* **THE TASK**: Each record below should be repeated precisely as written.
------------------------------------------------
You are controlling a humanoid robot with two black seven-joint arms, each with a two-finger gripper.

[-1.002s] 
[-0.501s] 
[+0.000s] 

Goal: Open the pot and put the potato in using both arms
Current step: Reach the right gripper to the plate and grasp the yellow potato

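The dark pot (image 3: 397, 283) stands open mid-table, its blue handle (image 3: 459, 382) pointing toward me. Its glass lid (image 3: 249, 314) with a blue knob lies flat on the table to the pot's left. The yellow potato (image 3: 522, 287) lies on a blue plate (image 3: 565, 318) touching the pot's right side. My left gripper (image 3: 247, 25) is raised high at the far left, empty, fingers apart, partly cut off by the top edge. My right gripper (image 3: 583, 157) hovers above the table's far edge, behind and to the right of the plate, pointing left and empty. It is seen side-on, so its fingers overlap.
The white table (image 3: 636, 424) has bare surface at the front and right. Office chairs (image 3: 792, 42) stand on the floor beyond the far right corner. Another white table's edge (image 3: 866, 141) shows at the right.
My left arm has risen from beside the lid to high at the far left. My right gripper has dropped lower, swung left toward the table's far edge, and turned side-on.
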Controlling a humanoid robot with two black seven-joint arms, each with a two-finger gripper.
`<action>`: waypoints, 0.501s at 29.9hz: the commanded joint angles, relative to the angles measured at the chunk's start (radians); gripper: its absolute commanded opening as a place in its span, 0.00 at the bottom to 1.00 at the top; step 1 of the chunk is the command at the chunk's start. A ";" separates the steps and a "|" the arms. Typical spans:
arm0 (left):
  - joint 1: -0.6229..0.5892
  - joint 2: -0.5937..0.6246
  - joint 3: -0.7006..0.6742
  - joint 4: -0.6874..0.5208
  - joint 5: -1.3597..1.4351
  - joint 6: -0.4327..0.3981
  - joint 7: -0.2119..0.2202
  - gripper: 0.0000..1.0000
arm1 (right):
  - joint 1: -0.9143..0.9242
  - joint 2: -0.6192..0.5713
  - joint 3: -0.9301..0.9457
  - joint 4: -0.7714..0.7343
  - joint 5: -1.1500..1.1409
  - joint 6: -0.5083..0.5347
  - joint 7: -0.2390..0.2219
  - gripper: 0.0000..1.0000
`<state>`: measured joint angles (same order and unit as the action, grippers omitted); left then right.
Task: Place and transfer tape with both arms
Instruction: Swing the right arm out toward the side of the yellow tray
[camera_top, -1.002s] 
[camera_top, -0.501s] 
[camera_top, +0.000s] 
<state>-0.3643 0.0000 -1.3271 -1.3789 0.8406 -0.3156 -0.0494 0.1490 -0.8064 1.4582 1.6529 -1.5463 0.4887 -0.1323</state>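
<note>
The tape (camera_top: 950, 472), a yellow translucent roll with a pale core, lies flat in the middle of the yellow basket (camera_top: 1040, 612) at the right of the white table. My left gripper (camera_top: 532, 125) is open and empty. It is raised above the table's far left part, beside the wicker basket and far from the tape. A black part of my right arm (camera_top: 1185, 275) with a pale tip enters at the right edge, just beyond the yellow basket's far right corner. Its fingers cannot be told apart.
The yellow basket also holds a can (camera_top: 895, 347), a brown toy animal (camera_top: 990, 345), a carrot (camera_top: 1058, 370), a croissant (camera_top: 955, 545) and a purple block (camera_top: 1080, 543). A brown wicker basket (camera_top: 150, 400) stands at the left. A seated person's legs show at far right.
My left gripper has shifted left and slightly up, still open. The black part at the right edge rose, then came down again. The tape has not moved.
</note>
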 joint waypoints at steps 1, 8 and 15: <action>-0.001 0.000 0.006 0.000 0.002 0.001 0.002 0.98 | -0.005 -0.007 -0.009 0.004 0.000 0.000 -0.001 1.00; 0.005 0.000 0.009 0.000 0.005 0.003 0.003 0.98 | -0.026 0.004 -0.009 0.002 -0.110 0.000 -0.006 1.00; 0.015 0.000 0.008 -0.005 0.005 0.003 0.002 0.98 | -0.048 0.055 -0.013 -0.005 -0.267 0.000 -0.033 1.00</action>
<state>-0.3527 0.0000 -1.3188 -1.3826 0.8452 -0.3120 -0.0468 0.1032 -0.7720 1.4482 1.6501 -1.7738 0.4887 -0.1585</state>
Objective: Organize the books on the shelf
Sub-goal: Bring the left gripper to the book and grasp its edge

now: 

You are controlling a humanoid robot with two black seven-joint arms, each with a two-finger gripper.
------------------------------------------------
* **RESPONSE**:
You are controlling a humanoid robot with two black seven-joint arms, each with a two-finger gripper.

[-1.002s] 
[-0.501s] 
[+0.000s] 

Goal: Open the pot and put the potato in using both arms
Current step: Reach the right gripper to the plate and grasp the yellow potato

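The dark pot (image 3: 397, 283) stands open mid-table, its blue handle (image 3: 459, 382) pointing toward me. Its glass lid (image 3: 249, 314) with a blue knob lies flat on the table to the pot's left. The yellow potato (image 3: 522, 287) lies on a blue plate (image 3: 565, 318) touching the pot's right side. My left gripper (image 3: 247, 25) is raised high at the far left, empty, fingers apart, partly cut off by the top edge. My right gripper (image 3: 583, 157) hovers above the table's far edge, behind and to the right of the plate, pointing left and empty. It is seen side-on, so its fingers overlap.
The white table (image 3: 636, 424) has bare surface at the front and right. Office chairs (image 3: 792, 42) stand on the floor beyond the far right corner. Another white table's edge (image 3: 866, 141) shows at the right.
My left arm has risen from beside the lid to high at the far left. My right gripper has dropped lower, swung left toward the table's far edge, and turned side-on.
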Controlling a humanoid robot with two black seven-joint arms, each with a two-finger gripper.
`<action>`: waypoints, 0.501s at 29.9hz: the commanded joint angles, relative to the angles measured at the chunk's start (radians); gripper: its absolute commanded opening as a place in its span, 0.00 at the bottom to 1.00 at the top; step 1 of the chunk is the command at the chunk's start. A ";" separates the steps and a "|" the arms. Typical spans:
arm0 (left):
  - joint 1: -0.6229..0.5892
  - joint 2: -0.5937..0.6246
  - joint 3: -0.7006..0.6742
  - joint 4: -0.6874..0.5208
  - joint 5: -1.3597..1.4351
  - joint 6: -0.4327..0.3981
  - joint 7: -0.2119..0.2202
  - gripper: 0.0000..1.0000
arm1 (right):
  - joint 1: -0.9143..0.9242
  - joint 2: -0.6192..0.5713
  - joint 3: -0.9301..0.9457
  - joint 4: -0.7714..0.7343
  - joint 5: -1.1500..1.1409
  - joint 6: -0.5083..0.5347
  - joint 7: -0.2390..0.2219
  - gripper: 0.0000..1.0000
`<state>`: measured joint angles (same order and unit as the action, grippers omitted); left then right.
Task: Place and transfer tape with both arms
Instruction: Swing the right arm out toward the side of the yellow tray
[camera_top, -1.002s] 
[camera_top, -0.501s] 
[camera_top, +0.000s] 
<state>-0.3643 0.0000 -1.3271 -1.3789 0.8406 -0.3156 -0.0494 0.1490 -0.8064 1.4582 1.6529 -1.5463 0.4887 -0.1323</state>
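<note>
The tape (camera_top: 950, 472), a yellow translucent roll with a pale core, lies flat in the middle of the yellow basket (camera_top: 1040, 612) at the right of the white table. My left gripper (camera_top: 532, 125) is open and empty. It is raised above the table's far left part, beside the wicker basket and far from the tape. A black part of my right arm (camera_top: 1185, 275) with a pale tip enters at the right edge, just beyond the yellow basket's far right corner. Its fingers cannot be told apart.
The yellow basket also holds a can (camera_top: 895, 347), a brown toy animal (camera_top: 990, 345), a carrot (camera_top: 1058, 370), a croissant (camera_top: 955, 545) and a purple block (camera_top: 1080, 543). A brown wicker basket (camera_top: 150, 400) stands at the left. A seated person's legs show at far right.
My left gripper has shifted left and slightly up, still open. The black part at the right edge rose, then came down again. The tape has not moved.
</note>
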 joint waypoints at steps 1, 8 and 15: <action>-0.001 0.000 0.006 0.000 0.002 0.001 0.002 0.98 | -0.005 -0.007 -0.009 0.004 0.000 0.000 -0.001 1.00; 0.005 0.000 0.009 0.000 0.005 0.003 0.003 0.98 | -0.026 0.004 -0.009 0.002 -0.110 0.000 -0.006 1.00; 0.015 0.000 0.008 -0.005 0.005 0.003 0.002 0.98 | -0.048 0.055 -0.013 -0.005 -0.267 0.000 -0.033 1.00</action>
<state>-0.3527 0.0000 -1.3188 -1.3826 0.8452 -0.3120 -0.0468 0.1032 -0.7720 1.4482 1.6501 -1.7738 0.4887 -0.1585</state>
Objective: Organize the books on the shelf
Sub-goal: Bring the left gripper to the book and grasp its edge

now: 

You are controlling a humanoid robot with two black seven-joint arms, each with a two-finger gripper.

The exercise is done; no more work remains.